→ **ASSIGNMENT**:
Lines below containing the word "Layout" should be copied out.

→ **DATASET EXCERPTS**:
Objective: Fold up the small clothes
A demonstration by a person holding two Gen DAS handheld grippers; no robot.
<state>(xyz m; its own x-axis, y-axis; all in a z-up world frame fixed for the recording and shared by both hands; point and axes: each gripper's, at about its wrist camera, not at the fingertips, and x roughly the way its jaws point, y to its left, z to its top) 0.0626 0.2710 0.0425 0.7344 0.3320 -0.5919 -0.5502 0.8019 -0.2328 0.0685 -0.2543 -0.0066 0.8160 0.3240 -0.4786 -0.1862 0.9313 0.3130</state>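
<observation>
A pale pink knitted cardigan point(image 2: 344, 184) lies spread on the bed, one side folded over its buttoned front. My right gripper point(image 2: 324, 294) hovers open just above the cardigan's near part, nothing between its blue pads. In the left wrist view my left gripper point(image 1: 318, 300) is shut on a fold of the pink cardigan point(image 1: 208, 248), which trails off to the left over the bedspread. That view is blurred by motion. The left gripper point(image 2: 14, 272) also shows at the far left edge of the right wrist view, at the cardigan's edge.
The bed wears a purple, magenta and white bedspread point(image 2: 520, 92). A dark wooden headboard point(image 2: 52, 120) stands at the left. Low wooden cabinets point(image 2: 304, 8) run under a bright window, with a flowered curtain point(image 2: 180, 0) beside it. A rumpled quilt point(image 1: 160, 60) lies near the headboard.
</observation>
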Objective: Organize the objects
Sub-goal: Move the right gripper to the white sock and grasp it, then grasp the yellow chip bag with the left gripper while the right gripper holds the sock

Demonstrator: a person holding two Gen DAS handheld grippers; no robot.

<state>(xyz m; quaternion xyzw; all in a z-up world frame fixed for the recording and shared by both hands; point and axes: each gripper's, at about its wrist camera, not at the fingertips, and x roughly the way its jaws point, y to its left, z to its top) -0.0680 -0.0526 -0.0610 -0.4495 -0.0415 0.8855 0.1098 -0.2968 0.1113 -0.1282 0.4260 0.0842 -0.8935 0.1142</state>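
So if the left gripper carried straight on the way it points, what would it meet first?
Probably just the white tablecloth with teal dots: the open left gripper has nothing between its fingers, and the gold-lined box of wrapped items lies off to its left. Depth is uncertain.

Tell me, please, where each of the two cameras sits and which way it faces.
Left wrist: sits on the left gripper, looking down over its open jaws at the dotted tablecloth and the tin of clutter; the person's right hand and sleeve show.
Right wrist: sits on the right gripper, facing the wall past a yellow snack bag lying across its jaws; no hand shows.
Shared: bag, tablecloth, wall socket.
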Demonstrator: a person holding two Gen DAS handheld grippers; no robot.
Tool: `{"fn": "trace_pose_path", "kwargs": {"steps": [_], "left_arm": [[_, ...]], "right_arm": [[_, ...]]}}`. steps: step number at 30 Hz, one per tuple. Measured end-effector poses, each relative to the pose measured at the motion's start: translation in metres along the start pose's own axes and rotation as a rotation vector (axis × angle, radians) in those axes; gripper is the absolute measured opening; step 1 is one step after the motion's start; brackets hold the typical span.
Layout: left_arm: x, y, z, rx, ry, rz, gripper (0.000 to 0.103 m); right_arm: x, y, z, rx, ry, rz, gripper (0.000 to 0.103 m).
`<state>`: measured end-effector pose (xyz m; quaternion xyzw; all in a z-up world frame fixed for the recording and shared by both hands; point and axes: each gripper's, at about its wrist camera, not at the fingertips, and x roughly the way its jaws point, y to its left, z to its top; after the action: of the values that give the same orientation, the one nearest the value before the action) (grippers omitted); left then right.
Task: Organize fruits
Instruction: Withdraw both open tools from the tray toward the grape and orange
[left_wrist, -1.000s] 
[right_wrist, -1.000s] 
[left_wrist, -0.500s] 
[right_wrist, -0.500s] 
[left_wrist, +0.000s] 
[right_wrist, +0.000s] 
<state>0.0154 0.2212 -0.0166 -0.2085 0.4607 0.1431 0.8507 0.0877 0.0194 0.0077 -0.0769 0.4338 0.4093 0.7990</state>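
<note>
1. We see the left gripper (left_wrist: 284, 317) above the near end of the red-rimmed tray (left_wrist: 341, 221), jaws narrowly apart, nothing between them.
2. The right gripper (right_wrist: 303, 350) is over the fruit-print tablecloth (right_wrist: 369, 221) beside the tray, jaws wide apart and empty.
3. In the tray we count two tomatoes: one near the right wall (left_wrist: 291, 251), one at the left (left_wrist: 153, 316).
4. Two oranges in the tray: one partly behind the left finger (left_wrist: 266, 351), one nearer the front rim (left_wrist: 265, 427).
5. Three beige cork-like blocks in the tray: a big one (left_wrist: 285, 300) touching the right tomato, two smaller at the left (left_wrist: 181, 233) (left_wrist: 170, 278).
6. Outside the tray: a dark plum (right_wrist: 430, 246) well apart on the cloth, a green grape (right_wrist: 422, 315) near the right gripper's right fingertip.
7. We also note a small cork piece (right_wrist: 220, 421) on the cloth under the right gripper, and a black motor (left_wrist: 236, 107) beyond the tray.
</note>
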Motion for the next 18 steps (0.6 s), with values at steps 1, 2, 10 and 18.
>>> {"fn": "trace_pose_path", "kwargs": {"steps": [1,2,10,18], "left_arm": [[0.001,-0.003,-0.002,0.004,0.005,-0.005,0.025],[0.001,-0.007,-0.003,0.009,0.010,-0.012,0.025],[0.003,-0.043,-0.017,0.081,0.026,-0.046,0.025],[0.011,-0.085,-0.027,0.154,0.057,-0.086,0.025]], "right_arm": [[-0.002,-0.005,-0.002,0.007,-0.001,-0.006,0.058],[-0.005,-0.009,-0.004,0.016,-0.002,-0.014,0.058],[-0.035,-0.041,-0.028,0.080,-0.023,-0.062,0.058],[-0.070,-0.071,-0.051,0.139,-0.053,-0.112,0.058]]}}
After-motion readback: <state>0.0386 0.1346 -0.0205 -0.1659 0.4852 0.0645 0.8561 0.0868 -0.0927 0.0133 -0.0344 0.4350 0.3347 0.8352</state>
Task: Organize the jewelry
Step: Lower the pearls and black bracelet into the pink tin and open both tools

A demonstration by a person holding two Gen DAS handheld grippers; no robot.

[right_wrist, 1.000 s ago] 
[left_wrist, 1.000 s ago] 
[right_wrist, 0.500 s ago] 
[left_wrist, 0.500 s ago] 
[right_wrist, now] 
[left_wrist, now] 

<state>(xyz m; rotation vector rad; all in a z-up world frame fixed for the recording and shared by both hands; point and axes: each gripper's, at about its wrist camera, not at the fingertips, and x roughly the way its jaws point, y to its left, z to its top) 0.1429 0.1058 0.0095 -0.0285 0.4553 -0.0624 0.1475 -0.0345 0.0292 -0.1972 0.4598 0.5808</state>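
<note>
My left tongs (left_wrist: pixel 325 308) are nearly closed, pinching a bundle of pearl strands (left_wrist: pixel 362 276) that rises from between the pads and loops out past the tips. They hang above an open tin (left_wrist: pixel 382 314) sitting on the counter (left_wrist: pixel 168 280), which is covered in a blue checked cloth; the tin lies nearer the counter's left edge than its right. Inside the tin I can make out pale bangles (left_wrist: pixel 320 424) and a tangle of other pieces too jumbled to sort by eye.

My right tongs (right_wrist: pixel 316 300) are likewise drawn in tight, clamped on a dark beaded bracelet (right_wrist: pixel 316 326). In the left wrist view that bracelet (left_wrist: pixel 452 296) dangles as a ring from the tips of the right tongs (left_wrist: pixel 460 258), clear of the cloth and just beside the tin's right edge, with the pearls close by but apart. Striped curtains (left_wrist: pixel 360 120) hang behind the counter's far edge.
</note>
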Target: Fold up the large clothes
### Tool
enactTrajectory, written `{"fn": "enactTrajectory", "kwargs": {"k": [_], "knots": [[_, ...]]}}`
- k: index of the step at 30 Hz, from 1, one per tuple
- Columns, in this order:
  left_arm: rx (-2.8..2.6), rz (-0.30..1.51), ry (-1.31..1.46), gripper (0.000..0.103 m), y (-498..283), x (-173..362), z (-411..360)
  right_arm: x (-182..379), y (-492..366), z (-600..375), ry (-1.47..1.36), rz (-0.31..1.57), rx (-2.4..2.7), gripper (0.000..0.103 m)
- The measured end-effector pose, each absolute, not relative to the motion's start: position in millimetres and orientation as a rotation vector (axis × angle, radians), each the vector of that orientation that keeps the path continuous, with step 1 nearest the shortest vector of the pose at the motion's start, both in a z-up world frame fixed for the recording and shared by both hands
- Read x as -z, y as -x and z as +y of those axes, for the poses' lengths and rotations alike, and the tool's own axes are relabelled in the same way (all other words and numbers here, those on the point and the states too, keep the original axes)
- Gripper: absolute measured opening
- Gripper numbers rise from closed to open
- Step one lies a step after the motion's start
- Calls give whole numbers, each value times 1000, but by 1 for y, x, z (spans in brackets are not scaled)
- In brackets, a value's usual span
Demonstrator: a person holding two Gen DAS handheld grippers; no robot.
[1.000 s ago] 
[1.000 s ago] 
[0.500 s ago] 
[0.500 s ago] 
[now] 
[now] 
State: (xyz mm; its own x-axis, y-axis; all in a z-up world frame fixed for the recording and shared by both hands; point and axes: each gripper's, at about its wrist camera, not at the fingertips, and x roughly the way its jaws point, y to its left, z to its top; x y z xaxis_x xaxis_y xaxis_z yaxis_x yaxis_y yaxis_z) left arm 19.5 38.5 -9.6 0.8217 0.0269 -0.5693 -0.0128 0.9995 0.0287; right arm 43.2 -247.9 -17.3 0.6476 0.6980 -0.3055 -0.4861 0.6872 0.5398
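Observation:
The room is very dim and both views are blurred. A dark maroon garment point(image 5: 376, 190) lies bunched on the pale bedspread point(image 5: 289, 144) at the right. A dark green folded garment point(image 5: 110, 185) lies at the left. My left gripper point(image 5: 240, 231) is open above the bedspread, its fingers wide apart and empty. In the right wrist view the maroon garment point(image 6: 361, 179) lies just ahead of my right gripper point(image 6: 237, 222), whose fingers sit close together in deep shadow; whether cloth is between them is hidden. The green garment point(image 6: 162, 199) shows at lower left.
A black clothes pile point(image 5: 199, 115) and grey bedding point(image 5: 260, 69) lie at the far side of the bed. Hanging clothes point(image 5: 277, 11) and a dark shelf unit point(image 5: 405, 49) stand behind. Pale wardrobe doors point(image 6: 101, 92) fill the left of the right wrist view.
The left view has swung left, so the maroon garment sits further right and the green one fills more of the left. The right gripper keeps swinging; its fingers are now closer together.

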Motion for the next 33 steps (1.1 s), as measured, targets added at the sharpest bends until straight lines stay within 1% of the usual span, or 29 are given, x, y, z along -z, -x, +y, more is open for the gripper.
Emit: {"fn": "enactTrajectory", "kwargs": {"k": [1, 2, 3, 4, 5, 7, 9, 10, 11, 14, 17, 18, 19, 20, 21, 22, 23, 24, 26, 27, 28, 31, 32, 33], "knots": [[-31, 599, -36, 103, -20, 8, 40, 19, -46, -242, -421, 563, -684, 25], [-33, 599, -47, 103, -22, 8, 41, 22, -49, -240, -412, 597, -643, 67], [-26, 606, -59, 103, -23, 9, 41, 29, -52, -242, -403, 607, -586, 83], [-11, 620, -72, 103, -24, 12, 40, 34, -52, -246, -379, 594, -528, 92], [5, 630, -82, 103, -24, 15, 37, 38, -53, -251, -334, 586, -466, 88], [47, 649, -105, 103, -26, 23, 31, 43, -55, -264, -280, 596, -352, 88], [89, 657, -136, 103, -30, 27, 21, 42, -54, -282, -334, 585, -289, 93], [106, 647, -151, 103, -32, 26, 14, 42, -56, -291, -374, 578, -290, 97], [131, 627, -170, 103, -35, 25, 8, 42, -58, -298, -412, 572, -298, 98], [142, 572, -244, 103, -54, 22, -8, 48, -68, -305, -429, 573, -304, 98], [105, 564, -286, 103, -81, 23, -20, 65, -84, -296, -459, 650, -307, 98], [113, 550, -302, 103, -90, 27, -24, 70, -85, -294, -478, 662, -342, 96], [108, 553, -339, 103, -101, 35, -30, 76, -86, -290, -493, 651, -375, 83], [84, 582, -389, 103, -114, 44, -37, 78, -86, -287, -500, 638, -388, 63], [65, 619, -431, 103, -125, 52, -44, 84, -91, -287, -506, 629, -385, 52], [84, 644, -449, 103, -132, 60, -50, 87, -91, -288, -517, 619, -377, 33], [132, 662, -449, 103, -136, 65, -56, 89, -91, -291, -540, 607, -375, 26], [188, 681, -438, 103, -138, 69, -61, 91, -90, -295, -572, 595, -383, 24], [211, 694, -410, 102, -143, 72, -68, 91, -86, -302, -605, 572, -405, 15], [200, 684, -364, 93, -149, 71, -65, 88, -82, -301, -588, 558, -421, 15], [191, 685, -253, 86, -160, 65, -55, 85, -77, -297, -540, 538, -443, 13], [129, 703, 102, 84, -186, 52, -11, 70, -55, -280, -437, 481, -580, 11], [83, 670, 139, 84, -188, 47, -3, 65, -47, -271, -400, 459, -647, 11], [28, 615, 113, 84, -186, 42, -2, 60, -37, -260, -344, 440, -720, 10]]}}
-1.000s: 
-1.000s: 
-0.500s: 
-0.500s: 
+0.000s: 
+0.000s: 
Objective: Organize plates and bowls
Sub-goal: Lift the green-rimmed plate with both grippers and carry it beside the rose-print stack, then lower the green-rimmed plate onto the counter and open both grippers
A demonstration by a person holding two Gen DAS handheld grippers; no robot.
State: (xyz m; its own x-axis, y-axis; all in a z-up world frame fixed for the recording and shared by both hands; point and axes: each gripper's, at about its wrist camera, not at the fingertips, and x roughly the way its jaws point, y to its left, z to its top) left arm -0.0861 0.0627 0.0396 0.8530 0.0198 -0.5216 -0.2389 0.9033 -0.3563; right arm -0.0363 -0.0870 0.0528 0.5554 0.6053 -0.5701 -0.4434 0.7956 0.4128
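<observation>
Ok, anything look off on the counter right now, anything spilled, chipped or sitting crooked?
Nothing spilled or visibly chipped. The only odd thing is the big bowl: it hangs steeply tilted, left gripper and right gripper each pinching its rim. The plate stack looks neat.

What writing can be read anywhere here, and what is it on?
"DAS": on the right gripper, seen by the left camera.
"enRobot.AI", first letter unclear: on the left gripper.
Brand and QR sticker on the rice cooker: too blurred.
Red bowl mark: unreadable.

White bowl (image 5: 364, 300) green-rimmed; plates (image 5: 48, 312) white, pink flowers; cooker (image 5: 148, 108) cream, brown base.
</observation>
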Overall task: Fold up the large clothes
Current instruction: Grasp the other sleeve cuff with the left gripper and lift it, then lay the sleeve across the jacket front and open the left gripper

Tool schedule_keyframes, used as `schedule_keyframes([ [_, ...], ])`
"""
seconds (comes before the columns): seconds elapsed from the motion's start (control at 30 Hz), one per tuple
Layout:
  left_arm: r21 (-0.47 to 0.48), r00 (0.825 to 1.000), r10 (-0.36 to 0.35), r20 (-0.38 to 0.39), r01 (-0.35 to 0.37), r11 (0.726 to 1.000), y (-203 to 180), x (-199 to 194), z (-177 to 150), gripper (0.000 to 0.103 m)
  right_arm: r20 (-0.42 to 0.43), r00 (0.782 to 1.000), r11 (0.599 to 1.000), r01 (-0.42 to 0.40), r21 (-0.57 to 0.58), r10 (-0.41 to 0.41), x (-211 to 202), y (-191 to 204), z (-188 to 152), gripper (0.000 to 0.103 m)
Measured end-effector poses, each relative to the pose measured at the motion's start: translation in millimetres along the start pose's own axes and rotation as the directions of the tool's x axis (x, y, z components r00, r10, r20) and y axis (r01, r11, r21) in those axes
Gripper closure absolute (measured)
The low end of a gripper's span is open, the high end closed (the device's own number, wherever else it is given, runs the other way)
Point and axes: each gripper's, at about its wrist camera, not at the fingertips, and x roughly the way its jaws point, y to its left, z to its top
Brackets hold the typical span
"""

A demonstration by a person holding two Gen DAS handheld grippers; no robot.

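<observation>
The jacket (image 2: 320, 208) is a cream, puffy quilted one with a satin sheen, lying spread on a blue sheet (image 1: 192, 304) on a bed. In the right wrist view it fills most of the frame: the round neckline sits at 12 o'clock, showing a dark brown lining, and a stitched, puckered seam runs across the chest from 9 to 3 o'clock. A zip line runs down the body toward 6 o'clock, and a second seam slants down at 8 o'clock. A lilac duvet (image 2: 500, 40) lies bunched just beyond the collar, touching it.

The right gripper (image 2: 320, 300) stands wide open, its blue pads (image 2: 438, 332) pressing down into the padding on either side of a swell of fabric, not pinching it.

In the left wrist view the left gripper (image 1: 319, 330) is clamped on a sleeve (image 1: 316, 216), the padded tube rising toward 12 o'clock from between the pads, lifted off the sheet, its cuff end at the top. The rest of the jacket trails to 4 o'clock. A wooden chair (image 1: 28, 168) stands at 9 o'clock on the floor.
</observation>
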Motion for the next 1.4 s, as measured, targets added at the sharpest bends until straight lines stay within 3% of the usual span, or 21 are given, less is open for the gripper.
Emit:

→ **THE ANSWER**:
Layout: left_arm: x, y, z, rx, ry, rz, gripper (0.000 to 0.103 m); right_arm: x, y, z, rx, ry, rz, gripper (0.000 to 0.103 m).
Layout:

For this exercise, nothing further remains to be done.